Fortunately, though, Hayden said he seems to be adjusting to the new normal, too, thanks to helpful resources from the hospital and his school.
“He loves to help,” she said. “And (Finley) just adores him.”
Then there’s the changing dynamics between Hayden and her husband Brandon, a special education teacher, who is now the sole breadwinner and takes on more household duties as they both rely more heavily on services like Target drive-up and Amazon, Hayden’s new best friend.
“I don’t know what it’s like to be the spouse of somebody with cancer, and he doesn’t know what it’s like to have cancer,” she said. “What he’s dealing with and I’m dealing with are two different things. But we just try to remember that life is short and just enjoy the little things because you never know.”
And they also remember to appreciate all the help they’ve received over the past six months. Between Hayden’s Minnesota family and her Kansas-based in-laws, a constant stream of out-of-town family members have come to Colorado to help out with the kids and do what they can to alleviate some stress.
“It’s a blessing. We appreciate it,” she said during the phone interview at the end of January, as she prepared for a visit from her younger brother, who planned to come help after Hayden had surgery to replace her 10-year-old defibrillator, which stopped working recently.
Hayden and her family are no strangers to rallying around cancer. Her younger brother Adam died after a heart transplant needed because of cancer 34 years ago at the age of 13. He had rhabdomyosarcoma, a rare and highly malignant form of cancer that develops in the body’s soft tissues.
And roughly 10 years ago, Hayden’s mom Debbie successfully battled breast cancer.

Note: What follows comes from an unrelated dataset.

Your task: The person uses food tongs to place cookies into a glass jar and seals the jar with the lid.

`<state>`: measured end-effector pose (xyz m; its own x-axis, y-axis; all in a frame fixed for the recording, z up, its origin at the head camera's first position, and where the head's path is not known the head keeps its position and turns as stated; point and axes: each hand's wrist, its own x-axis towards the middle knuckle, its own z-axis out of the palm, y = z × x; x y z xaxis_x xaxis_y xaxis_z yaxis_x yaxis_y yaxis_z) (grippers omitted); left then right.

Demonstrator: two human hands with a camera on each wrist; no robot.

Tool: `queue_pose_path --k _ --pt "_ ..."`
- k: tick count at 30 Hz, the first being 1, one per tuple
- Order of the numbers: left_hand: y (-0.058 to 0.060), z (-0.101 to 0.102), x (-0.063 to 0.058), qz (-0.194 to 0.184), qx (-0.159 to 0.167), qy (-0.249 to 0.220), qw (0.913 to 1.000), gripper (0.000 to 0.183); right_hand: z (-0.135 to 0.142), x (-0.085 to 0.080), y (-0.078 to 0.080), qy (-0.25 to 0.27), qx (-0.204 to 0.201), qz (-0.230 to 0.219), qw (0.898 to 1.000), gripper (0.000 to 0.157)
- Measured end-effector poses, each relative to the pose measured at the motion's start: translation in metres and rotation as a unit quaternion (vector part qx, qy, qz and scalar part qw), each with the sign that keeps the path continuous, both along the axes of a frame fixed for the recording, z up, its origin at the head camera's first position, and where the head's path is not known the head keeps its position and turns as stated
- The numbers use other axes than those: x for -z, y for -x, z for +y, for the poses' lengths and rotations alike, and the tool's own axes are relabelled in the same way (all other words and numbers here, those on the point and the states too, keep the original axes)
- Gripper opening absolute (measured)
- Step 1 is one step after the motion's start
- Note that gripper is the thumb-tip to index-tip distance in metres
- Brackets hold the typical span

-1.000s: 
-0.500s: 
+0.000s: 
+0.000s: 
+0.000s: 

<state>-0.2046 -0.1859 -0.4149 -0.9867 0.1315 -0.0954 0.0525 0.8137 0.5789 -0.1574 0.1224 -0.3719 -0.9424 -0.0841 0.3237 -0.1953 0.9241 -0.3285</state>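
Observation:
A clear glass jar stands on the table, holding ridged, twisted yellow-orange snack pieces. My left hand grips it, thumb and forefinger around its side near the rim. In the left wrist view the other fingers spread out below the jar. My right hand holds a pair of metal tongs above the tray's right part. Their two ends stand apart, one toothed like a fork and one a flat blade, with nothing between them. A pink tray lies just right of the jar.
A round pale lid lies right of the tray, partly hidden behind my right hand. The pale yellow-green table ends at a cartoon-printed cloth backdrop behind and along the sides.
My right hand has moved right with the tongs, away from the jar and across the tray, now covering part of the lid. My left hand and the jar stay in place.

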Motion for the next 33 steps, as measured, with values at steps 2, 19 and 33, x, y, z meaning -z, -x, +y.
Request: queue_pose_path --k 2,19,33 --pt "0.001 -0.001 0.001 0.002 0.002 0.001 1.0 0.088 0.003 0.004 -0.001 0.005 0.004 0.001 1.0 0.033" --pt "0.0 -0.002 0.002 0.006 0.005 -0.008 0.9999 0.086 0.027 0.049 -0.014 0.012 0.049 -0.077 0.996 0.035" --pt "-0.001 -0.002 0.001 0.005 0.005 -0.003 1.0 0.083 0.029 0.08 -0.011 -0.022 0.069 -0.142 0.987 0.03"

But when cancer struck again last year, Jim Christensen couldn’t believe he had to watch another child go through it.
“When I found out Sara had cancer, I mean, I was screaming in the front yard,” he said during a phone interview Friday, Feb. 7. “You know, how can God put me through this? And I'm a very godly Christian guy. It just upset me so bad.”
Known to many in the lakes area as Jimmy C from Tanner Motors, Christensen hopes the community he and his family have been a part of decades can help rally around his daughter like they did for his son so many years ago.
“People who have ever had a child with cancer or lost a child, it's a horrible disease,” he said. “And, you know, I guess we would say our prayers are with you, too.”
The future is still an unknown, but as long as the chemo keeps Hayden’s tumors as bay, she’ll continue on with it, in addition to a study research drug she’s taking. So far, the tumors have shrunk about 30%. Surgery to remove the tumors has proven risky with this sort of cancer, she has been told.
Right now, hope is crucial.
“I can’t imagine not having hope that it’s going to be OK,” Hayden said, adding that’s the message she has for anyone else who might be fighting a similar battle.
“Have hope that you’re going to be OK, and surround yourself with people that care,” she said. “Because people want to help. They do. They just don’t know how sometimes.”